When I was young I used to have terrible nightmares. They would wreak havoc on me as I woke up screaming, willed myself to die in a dream just so I could wake up. It got to the point where I not only became afraid of the dark, I’d fear falling asleep too. I’d do anything I could to stay awake, read books with a flashlight under the duvet…stay up texting…listen to music until I would eventually pass out from exhaustion. The darkness too was a no no, my bed the only safe space. I used to dread the duty of switching off the lights, as I found myself sprinting to my sanctuary before anything could grab.
I was gifted and cursed with an over active imagination. I didn’t have imaginary friends or anything like that, but it was a struggle to separate what was real compared to something I may have dreamed. Did this happen to me, or was this a character in a book? Was this a memory or just a remnant of a nightmare?
From puberty onward, these fears translated into second guessing myself and has remained with me since. It’s something I battle with and have actively worked to be mindful of. I guess that’s why I keep a diary and write creatively – to separate the fact from fiction.
Imagine having a memory that you know you have experienced to the infinite percent. You are so sure. This is your truth. Now imagine being told you are a liar for it – it didn’t happen. You are still sure, yet…you cannot help but doubt yourself. That’s the funny thing about memories – what is so critical and resonates with you doesn’t necessarily apply to those who experienced that same moment, in fact one instance to you which fundamentally shifts your perspective could be next to irrelevant or non-existent to the other participant.

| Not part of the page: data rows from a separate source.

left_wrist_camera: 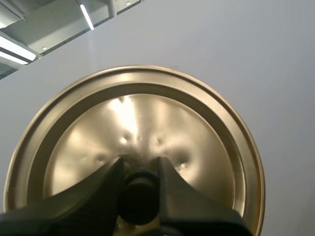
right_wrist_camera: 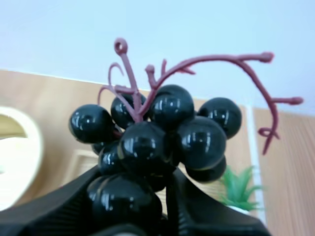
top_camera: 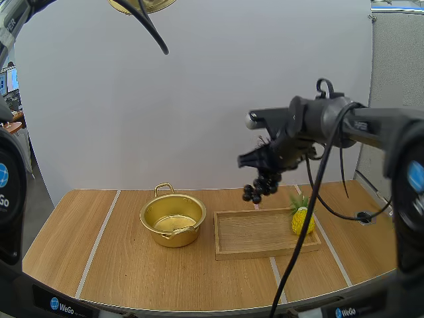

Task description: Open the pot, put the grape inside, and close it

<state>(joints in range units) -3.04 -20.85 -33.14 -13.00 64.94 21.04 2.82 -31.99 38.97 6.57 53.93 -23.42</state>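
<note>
Black fingers of the right gripper pinch the grapes by the lower berries. The bunch hangs in the air, its red stem pointing away from the gripper, above the wooden tray and beside the open pot. A pineapple stands at the tray's right end. The left gripper clamps the knob of the brass lid, held high above the table, well apart from the pot.
</note>
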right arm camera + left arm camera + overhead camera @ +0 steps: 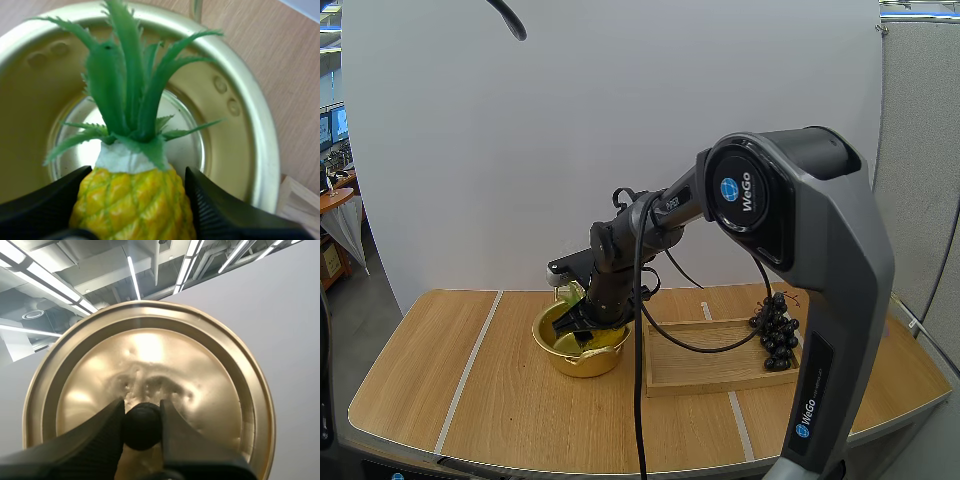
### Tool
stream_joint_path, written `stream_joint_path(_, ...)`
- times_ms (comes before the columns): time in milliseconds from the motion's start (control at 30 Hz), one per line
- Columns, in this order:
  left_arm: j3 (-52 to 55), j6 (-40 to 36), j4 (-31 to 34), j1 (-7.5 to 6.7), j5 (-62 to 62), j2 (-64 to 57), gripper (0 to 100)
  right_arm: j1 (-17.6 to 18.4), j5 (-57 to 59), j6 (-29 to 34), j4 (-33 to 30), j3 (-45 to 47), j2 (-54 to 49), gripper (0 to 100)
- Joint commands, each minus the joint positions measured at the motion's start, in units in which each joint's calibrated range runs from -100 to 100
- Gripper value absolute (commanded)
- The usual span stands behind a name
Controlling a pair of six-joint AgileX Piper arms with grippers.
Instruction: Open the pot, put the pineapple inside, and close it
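Note:
My right gripper (578, 325) reaches down into the open gold pot (546, 338) at the middle of the table. In the right wrist view that gripper (138, 175) is shut on the yellow pineapple (135, 205), whose green leaves (125, 85) point down toward the pot's shiny bottom inside the rim (256, 130). My left gripper (142, 424) is shut on the black knob (142, 426) of the gold lid (150, 350), which it holds up in the air away from the pot.
A wooden tray (720, 372) lies just right of the pot, almost touching it; its corner (300, 200) sits beside the pot rim. A bunch of dark grapes (777, 335) rests on the tray's right edge. Bare tabletop spreads left of the pot.

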Motion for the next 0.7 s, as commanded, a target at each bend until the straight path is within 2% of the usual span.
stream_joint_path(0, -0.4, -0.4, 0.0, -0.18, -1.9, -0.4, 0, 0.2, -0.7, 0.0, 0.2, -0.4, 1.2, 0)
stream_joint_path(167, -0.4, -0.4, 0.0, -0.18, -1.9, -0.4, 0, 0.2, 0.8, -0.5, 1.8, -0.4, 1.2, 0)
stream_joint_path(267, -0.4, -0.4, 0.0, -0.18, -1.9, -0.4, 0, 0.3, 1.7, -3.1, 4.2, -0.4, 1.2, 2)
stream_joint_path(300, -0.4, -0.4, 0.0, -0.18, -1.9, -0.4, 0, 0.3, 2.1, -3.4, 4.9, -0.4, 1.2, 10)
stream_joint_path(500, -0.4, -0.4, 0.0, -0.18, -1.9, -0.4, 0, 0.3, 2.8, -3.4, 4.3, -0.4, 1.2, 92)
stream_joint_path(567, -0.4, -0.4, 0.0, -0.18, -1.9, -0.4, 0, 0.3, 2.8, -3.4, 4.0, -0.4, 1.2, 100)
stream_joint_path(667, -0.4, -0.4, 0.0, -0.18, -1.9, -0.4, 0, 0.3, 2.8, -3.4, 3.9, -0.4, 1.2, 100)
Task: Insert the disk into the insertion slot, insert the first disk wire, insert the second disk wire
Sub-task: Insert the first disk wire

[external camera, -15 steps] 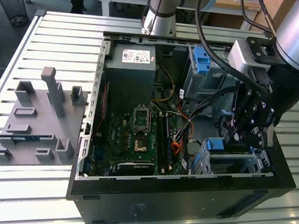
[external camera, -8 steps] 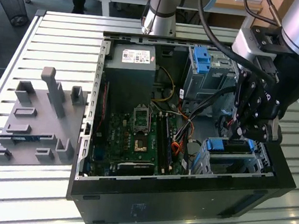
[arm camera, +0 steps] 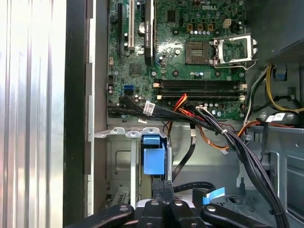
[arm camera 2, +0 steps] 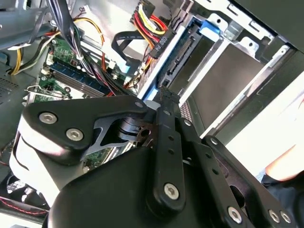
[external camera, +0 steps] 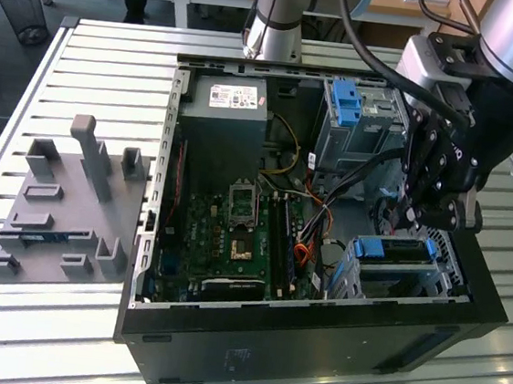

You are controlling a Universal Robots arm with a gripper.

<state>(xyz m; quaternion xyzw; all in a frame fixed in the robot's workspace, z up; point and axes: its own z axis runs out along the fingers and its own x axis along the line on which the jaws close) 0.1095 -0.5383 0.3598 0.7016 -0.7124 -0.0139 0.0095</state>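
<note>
The disk (external camera: 395, 266), in its blue caddy (external camera: 395, 250), lies inside the insertion slot (external camera: 350, 277), the low silver cage at the case's corner on the exterior view's right. My gripper (external camera: 412, 225) hangs just above the caddy's inner end, fingers pressed together with nothing visible between them. In the second wrist view the gripper (arm camera 2: 164, 95) sits close to the disk's connector edge (arm camera 2: 183, 52). A black flat wire's plug (arm camera 2: 159, 45) and a red-yellow-black wire plug (arm camera 2: 148, 14) hang loose beside it. In the first wrist view the gripper (arm camera: 164, 187) is right by the blue caddy tab (arm camera: 153, 159).
A taller grey cage with a blue tab (external camera: 350, 101) stands behind the slot. The motherboard (external camera: 238, 231) and the power supply (external camera: 222, 124) fill the case. A thick black cable bundle (arm camera: 228, 137) crosses near the slot. A grey fixture plate (external camera: 67, 204) lies on the slatted table (external camera: 105, 57).
</note>
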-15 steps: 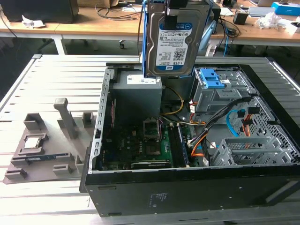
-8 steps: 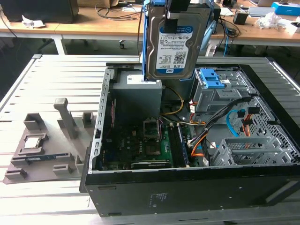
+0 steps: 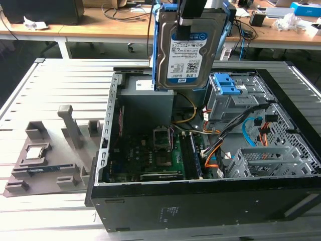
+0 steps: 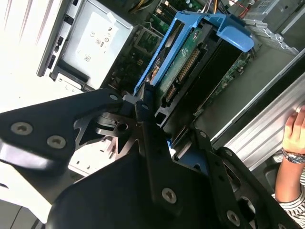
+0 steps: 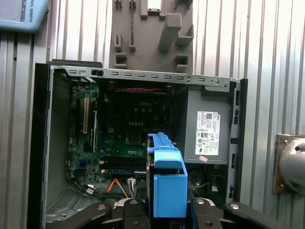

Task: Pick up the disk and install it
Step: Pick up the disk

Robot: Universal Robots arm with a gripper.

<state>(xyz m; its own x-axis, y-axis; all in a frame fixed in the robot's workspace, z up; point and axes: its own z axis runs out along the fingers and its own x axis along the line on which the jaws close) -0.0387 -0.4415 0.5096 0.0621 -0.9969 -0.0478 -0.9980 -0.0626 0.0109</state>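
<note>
Silver disk (image 3: 183, 50), blue-railed and upright, clamped in the end effector (image 5: 167, 210) above the open computer case (image 3: 200, 206).

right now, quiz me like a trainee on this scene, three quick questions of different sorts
1. True or false: the disk lies flat on the motherboard.
2. Its side rails are: A red, B blue, C green?
3. Fill the gap: the disk is held above the open computer ___.
Key: 1 false, the gripper jaws hold it upright; 2 B; 3 case.
</note>
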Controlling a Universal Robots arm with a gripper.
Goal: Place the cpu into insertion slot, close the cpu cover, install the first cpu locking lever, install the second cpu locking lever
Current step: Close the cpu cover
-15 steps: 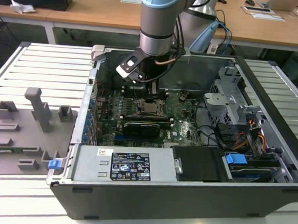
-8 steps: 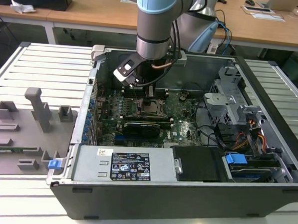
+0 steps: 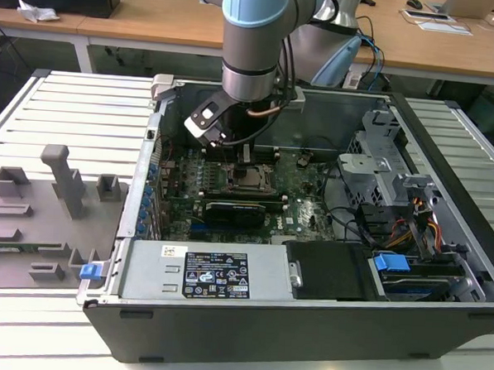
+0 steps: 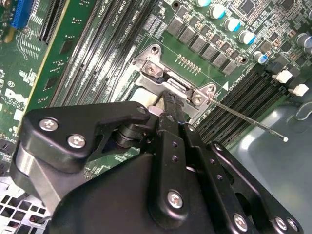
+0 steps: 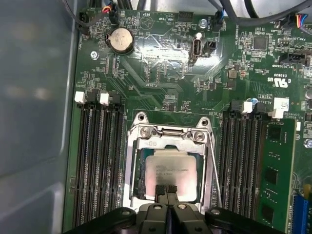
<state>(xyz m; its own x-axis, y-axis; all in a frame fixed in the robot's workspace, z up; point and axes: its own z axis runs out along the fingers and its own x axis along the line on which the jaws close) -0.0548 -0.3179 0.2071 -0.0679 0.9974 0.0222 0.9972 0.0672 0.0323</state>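
Silver-grey square cpu (image 5: 171, 170) lies beneath black gripper (image 5: 165, 187).

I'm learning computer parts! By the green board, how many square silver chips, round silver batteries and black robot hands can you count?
cpu: 1
round battery: 1
hand: 1
Total: 3

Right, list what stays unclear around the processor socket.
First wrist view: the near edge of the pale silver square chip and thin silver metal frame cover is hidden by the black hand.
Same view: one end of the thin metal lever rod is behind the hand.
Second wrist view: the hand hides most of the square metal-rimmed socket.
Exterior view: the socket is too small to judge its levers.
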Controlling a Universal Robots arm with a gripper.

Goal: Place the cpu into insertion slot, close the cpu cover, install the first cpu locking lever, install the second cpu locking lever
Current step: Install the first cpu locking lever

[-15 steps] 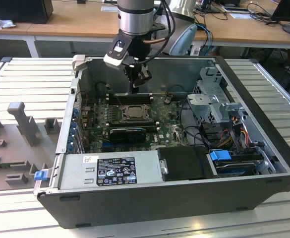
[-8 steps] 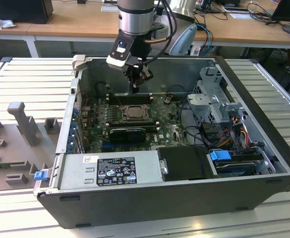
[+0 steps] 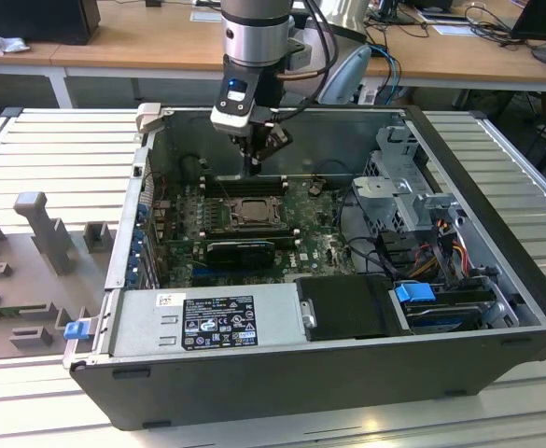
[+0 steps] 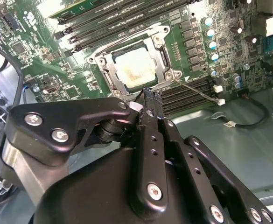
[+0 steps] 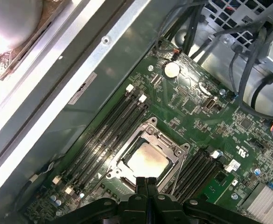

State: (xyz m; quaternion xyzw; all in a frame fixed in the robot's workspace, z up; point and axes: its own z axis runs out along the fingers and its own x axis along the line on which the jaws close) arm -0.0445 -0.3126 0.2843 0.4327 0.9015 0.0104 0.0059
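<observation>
Clenched on nothing, the claw (image 5: 146, 181) hangs just above the cpu cover (image 5: 165, 139), with the seated cpu (image 5: 148, 161) directly beyond its tips.

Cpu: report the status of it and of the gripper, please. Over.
Gripper shut, just over cpu cover edge. Cpu seated, cover down around it. Nothing between them.
</observation>
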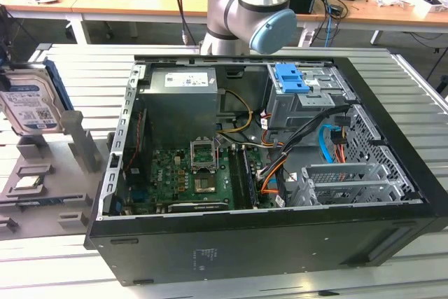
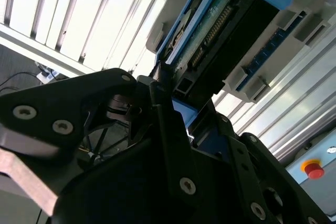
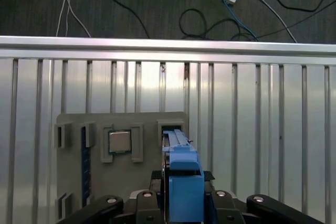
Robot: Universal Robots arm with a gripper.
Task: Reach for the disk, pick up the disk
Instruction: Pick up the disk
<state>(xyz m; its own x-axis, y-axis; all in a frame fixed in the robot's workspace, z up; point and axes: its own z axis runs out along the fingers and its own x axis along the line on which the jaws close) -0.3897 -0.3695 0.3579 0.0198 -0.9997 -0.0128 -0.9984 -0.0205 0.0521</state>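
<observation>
Disk (image 1: pixel 29 106) clipped at exterior view's left edge, one end behind claw (image 3: pixel 182 199)

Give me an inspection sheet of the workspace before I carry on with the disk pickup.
Surface: slatted metal table, carrying an open computer case and a grey fixture plate.
Job's things: disk stands on edge in the fixture plate, outside the case.
Clutter: small square chip seated in the plate beside the disk.
Grippers: gripper at the disk, black parts on both sides of its blue rail.
Cables: coloured wires inside the case; loose cables on the floor.
Surroundings: desks behind the table.
</observation>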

The problem with being forever branded a liar about your experiences leads to two situations. Firstly, the doubt you feel… suddenly you question your sanity, is this a delusion? The torment comes from knowing what you know to be true, but a similar voice of reason saying it cannot be possible. This leads to the second problem, that one moment when you finally get through and receive a moment of belief, when someone believes you… how real is that? How candid was that moment – or perhaps it was another delusion… made up things in my head.
As someone who has dealt with many insecurities I can honestly say my memory for every nasty, over-the-line, and hurtful conversation far outweighs my memory storage of happier times. It’s just how it works. Ingrained into me disgusted looks, and off-hand comments – comments that may not be memorable but shattered me.
If someone approached me about something I allegedly had said – my first comments would be questions. When did I say this? What was the context? If it still doesn’t ring a bell, I’d say so and try to understand why this person may feel I have wronged them…Why would I do that? Because I know I have many faults, many flaws and sometimes I do say callous things. It is not outside the realm of possibility that I may have hurt someone badly by my words or actions.
I keep thinking about how happy I’ve been with consistency in my life. People around me I know to be true. Working with the facts I have at my disposal. I am not in a position to have to second-guess my truth. I act on what I know, and I’m starting to trust what I feel. The point is I have my facts, and others have their fiction… but it’s the same story. And I’m not about to start doubting my sanity again, not after all the hard work I did ensuring that nightmares stay in the darkness.